An algorithm for longitudinal registration of PET/CT images acquired during neoadjuvant chemotherapy in breast cancer: preliminary results
1 Vanderbilt University Institute of Imaging Science, Vanderbilt University, 1161 21st Avenue South, AA-1105 Medical Center North, Nashville, TN 37232-2310, USA
2 Department of Radiology and Radiological Sciences, Vanderbilt University, 1211 Medical Center Drive, Nashville, TN 37232, USA
3 Department of Radiation Oncology, Vanderbilt University,, Nashville, TN 37232, USA
4 Medical Oncology, Vanderbilt University, Nashville, TN 37232, USA
5 Biomedical Engineering, School of Engineering, Vanderbilt University, Nashville, TN 37235-1826, USA
6 Department of Physics and Astronomy, Vanderbilt University, Nashville, TN 37235, USA
7 Cancer Biology, Vanderbilt University, Nashville, TN 37235, USA
EJNMMI Research 2012, 2:62 doi:10.1186/2191-219X-2-62Published: 16 November 2012
By providing estimates of tumor glucose metabolism, 18F-fluorodeoxyglucose positron emission tomography (FDG-PET) can potentially characterize the response of breast tumors to treatment. To assess therapy response, serial measurements of FDG-PET parameters (derived from static and/or dynamic images) can be obtained at different time points during the course of treatment. However, most studies track the changes in average parameter values obtained from the whole tumor, thereby discarding all spatial information manifested in tumor heterogeneity. Here, we propose a method whereby serially acquired FDG-PET breast data sets can be spatially co-registered to enable the spatial comparison of parameter maps at the voxel level.

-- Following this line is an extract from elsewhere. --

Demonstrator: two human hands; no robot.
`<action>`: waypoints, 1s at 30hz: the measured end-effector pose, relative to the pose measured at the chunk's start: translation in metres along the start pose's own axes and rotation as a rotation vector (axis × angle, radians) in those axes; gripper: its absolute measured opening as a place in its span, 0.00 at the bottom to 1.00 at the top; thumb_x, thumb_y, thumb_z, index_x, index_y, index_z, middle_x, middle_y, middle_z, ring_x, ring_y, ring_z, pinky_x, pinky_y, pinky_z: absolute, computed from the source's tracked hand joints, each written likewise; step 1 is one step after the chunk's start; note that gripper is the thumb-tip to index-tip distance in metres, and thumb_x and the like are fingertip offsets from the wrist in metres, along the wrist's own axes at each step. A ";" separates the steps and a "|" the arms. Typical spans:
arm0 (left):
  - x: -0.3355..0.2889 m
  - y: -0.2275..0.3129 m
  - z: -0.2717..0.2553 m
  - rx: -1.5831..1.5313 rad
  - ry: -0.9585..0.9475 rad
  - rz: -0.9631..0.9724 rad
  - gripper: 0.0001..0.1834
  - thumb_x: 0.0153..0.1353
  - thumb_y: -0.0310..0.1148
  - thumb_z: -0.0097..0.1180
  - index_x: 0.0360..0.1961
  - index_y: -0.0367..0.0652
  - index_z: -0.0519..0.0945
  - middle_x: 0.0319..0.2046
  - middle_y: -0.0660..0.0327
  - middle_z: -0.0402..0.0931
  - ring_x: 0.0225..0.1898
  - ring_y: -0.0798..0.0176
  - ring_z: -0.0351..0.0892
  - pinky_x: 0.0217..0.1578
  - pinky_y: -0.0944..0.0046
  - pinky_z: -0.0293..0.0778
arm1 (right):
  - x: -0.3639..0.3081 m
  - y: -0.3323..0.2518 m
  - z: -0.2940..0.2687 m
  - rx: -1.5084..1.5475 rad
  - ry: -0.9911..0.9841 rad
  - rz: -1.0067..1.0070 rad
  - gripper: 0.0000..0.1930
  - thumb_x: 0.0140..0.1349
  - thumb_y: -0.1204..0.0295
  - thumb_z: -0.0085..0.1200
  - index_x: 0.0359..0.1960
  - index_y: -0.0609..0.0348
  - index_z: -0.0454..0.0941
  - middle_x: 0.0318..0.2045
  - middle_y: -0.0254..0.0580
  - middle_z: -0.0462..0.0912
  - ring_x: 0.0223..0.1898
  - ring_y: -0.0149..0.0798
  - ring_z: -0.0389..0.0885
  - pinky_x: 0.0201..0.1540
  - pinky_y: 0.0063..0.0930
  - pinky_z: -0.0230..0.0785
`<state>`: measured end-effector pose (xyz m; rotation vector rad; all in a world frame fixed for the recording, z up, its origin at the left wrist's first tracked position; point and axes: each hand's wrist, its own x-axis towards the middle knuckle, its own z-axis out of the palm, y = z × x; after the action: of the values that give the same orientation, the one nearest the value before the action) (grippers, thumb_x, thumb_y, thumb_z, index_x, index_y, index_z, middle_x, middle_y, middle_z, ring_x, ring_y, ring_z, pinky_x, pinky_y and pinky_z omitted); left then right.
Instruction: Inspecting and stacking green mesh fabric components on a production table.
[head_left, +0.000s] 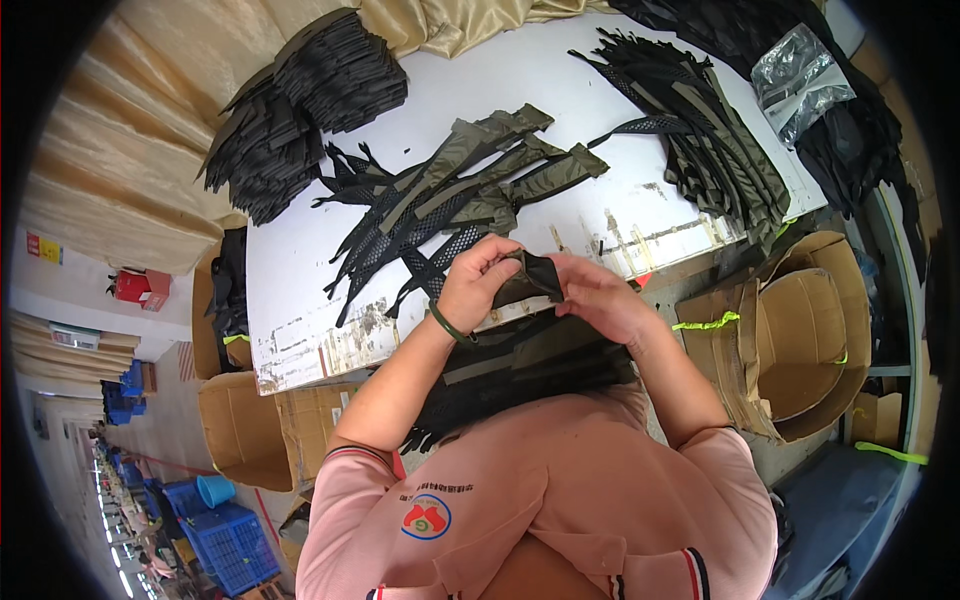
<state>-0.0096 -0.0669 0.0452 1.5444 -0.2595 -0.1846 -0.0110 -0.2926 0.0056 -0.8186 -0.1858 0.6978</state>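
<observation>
At the table's near edge, my left hand [478,284] pinches one end of a dark olive fabric piece [528,282] between thumb and fingers. The fingers of my right hand [600,298] are closed on the other end of it. Between the two hands the piece looks folded, with a dark opening facing up. Across my lap lies a bundle of black and olive strips [530,360]. Just beyond my hands, a loose heap of olive strips with black mesh [470,190] is spread over the white table [480,80].
Stacks of black pieces [340,75] stand at the back left. On the right lies another pile of olive and mesh strips [710,150], near a clear plastic bag [800,85]. Open cardboard boxes flank me, one at the right [750,350] and one at the left [245,430].
</observation>
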 end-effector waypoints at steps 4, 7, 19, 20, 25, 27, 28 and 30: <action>0.001 -0.002 0.002 0.105 -0.048 0.052 0.07 0.63 0.22 0.50 0.41 0.36 0.77 0.35 0.66 0.72 0.38 0.73 0.71 0.41 0.73 0.67 | 0.004 0.013 0.004 0.088 -0.112 0.079 0.11 0.63 0.70 0.55 0.46 0.57 0.75 0.38 0.33 0.78 0.39 0.30 0.76 0.46 0.28 0.69; -0.002 -0.003 0.006 -0.052 -0.055 0.019 0.07 0.65 0.23 0.48 0.42 0.35 0.76 0.37 0.64 0.75 0.40 0.71 0.73 0.46 0.72 0.68 | 0.003 0.007 0.018 0.213 -0.080 0.069 0.07 0.63 0.70 0.56 0.40 0.57 0.75 0.34 0.33 0.79 0.36 0.30 0.78 0.43 0.27 0.70; -0.004 0.001 0.008 0.064 -0.156 -0.195 0.13 0.59 0.26 0.58 0.45 0.37 0.78 0.36 0.65 0.80 0.38 0.73 0.76 0.42 0.71 0.72 | 0.002 -0.010 0.021 -0.348 0.316 -0.116 0.07 0.64 0.77 0.49 0.42 0.57 0.68 0.19 0.31 0.72 0.18 0.27 0.72 0.23 0.19 0.61; -0.002 0.001 0.008 0.076 -0.148 -0.269 0.13 0.60 0.29 0.59 0.45 0.37 0.79 0.35 0.65 0.80 0.36 0.73 0.76 0.41 0.71 0.72 | 0.003 -0.009 0.017 -0.276 0.265 -0.188 0.07 0.65 0.76 0.49 0.43 0.58 0.68 0.19 0.31 0.72 0.18 0.26 0.72 0.22 0.18 0.60; 0.004 0.000 0.010 0.083 -0.057 -0.387 0.16 0.64 0.40 0.57 0.40 0.36 0.82 0.32 0.65 0.82 0.32 0.74 0.75 0.36 0.71 0.72 | 0.007 -0.009 0.012 -0.427 0.333 -0.226 0.06 0.65 0.74 0.51 0.42 0.56 0.71 0.20 0.29 0.72 0.22 0.23 0.72 0.25 0.17 0.61; 0.005 -0.001 0.009 0.046 -0.038 -0.449 0.18 0.65 0.42 0.56 0.41 0.36 0.82 0.32 0.64 0.82 0.32 0.74 0.75 0.36 0.71 0.72 | 0.009 -0.008 0.014 -0.522 0.314 -0.254 0.05 0.65 0.73 0.52 0.41 0.56 0.72 0.20 0.28 0.73 0.24 0.22 0.72 0.26 0.16 0.62; 0.004 -0.001 0.009 0.006 -0.026 -0.512 0.19 0.66 0.44 0.54 0.41 0.36 0.82 0.32 0.64 0.82 0.32 0.74 0.75 0.36 0.71 0.72 | 0.008 -0.007 0.021 -0.652 0.287 -0.286 0.05 0.65 0.73 0.52 0.40 0.56 0.72 0.22 0.27 0.74 0.25 0.21 0.71 0.28 0.16 0.63; 0.001 -0.009 0.011 0.009 -0.020 -0.495 0.21 0.66 0.46 0.53 0.40 0.35 0.83 0.32 0.64 0.82 0.32 0.74 0.75 0.36 0.71 0.72 | 0.007 -0.006 0.020 -0.781 0.261 -0.315 0.04 0.65 0.73 0.52 0.39 0.55 0.73 0.23 0.26 0.74 0.26 0.21 0.71 0.29 0.15 0.63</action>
<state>-0.0116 -0.0783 0.0363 1.5947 0.1119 -0.5875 -0.0110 -0.2789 0.0227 -1.5751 -0.3505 0.1953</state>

The goal is to optimally register normal tissues while simultaneously preventing tumor distortion. In order to accomplish this, we constructed a PET support device to enable PET/CT imaging of the breasts of ten patients in the prone position and applied a mutual information-based rigid body registration followed by a non-rigid registration. The non-rigid registration algorithm extended the adaptive bases algorithm (ABA) by incorporating a tumor volume-preserving constraint, which computed the Jacobian determinant over the tumor regions as outlined on the PET/CT images, into the cost function. We tested this approach on ten breast cancer patients undergoing neoadjuvant chemotherapy.

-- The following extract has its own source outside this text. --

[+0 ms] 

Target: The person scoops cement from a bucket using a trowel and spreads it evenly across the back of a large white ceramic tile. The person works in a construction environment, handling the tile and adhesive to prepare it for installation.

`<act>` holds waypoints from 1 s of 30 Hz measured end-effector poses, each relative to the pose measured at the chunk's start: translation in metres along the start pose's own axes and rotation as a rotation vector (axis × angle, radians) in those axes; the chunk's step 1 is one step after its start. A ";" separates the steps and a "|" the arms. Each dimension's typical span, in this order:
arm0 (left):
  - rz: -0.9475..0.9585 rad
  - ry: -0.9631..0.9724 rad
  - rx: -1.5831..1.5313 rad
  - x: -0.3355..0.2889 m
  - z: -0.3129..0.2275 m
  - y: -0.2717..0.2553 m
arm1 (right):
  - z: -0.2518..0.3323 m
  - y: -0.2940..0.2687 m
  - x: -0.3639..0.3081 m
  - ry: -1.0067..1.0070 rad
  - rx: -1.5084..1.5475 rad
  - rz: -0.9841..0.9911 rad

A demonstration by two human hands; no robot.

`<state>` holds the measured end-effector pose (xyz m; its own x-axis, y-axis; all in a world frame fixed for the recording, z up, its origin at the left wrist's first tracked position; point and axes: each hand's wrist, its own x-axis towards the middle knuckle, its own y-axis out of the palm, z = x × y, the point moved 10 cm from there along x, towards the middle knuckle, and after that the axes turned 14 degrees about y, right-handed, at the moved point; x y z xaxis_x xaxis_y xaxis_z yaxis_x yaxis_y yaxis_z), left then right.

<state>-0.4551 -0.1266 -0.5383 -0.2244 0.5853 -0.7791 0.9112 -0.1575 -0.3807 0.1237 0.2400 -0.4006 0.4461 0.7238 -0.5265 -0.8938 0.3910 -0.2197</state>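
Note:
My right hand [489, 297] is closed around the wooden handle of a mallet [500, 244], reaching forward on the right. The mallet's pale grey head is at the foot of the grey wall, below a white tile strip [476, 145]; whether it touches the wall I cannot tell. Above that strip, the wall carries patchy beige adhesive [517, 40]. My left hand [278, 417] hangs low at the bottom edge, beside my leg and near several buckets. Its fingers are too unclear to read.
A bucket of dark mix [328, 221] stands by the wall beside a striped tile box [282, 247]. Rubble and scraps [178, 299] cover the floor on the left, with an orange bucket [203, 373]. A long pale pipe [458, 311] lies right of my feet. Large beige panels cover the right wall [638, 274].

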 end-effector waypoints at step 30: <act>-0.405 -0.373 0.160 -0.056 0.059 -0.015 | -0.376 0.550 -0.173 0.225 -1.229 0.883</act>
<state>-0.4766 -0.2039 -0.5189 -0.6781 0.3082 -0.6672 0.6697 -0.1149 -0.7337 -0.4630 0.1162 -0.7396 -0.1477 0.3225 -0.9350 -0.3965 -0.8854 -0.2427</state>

By both qualitative and quantitative evaluation, our constrained algorithm yielded significantly less tumor distortion than the unconstrained algorithm: considering the tumor volume determined from standard uptake value maps, the post-registration median tumor volume changes, and the 25th and 75th quantiles were 3.42% (0%, 13.39%) and 16.93% (9.21%, 49.93%) for the constrained and unconstrained algorithms, respectively (p = 0.002), while the bending energy (a measure of the smoothness of the deformation) was 0.0015 (0.0005, 0.012) and 0.017 (0.005, 0.044), respectively (p = 0.005).
The results indicate that the constrained ABA algorithm can accurately align prone breast FDG-PET images acquired at different time points while keeping the tumor from being substantially compressed or distorted.